Orthopyroxene is an important constituent of some metamorphic rocks such as granulite. Orthopyroxene near pure enstatite in composition occurs in some metamorphosed serpentines. Large crystals, a foot in length and mostly altered to steatite, were found in 1874 in the apatite veins traversing mica-schist and hornblende-schist at the apatite mine of Kjørstad, near Brevik in southern Norway.

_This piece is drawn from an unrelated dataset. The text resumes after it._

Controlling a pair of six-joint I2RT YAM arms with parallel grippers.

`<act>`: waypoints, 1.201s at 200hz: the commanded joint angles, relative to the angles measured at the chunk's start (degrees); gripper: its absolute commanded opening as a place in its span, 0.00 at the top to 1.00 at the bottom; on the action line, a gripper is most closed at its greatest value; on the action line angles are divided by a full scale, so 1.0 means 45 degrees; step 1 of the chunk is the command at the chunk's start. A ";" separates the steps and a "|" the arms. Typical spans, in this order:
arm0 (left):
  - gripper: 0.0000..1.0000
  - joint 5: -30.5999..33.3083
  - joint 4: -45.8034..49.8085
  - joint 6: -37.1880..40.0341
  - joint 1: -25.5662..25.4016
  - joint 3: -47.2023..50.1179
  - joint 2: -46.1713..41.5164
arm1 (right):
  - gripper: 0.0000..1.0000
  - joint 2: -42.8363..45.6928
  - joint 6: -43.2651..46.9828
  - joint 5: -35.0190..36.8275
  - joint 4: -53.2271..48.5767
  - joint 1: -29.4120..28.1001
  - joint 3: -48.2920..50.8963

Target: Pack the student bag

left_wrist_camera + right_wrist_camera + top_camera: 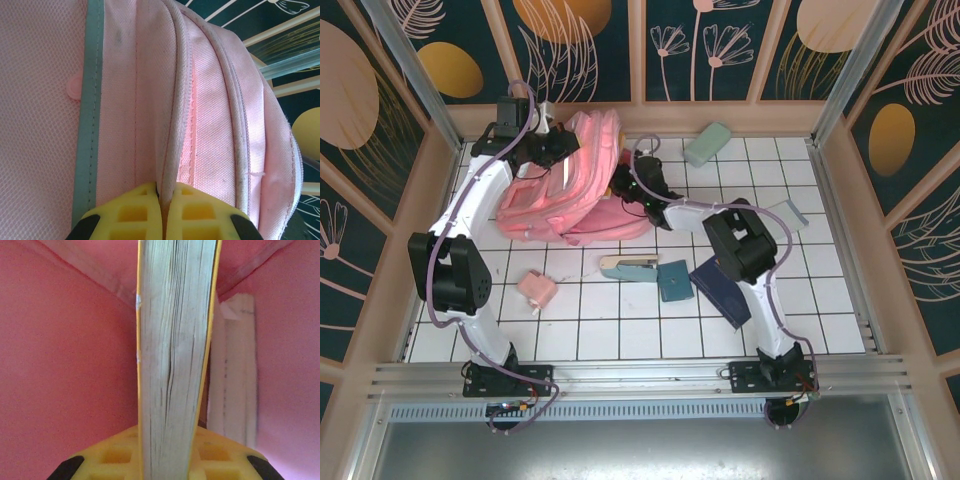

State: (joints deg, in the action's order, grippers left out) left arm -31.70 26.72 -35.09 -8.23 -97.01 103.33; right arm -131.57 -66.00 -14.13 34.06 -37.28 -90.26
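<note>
The student bag [570, 190], a large soft pink backpack, lies at the back left of the tiled table. My left gripper [554, 152] sits at its upper edge. In the left wrist view its yellow fingers [135, 212] are shut on a piped fold of the bag [175, 125] beside the pale reflective strip [91, 110]. My right gripper [623, 186] reaches into the bag's opening from the right. Surrounded by the pink lining [65, 355], my right gripper [172, 455] is shut on a yellow-covered book [172, 340], page edges facing the camera. A white stack of pages [235, 370] stands just right of it.
On the tiles lie a small pink pouch [536, 289], a cream and teal stapler-like item [628, 267], a small teal book [674, 281] and a dark navy notebook [720, 292]. A pale green case [707, 145] sits at the back, a pale slab [787, 214] at the right.
</note>
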 commanded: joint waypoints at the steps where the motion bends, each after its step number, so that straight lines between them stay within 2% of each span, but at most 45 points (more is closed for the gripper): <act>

Enstatite is a common mineral in meteorites. Crystals have been found in stony and iron meteorites, including one that fell at Breitenbach in the Ore Mountains, Bohemia. In some meteorites, together with olivine it forms the bulk of the material; it can occur in small spherical masses, or chondrules, with an internal radiated structure.

==In space==
Enstatite is one of the few silicate minerals that have been observed in crystalline form outside the Solar System, particularly around evolved stars and planetary nebulae such as NGC 6302. Enstatite is thought to be one of the early stages for the formation of crystalline silicates in space. Many correlations have been noted between the occurrence of the mineral and the structure of the object around which it has been observed.

Enstatite is thought to be a main component of the E-type asteroids. The Hungaria asteroids are the main examples in the Solar System.

A layer of quartz and enstatite clouds above an iron cloud deck are thought to exist in the atmosphere of the young brown dwarf 2M2224-0158.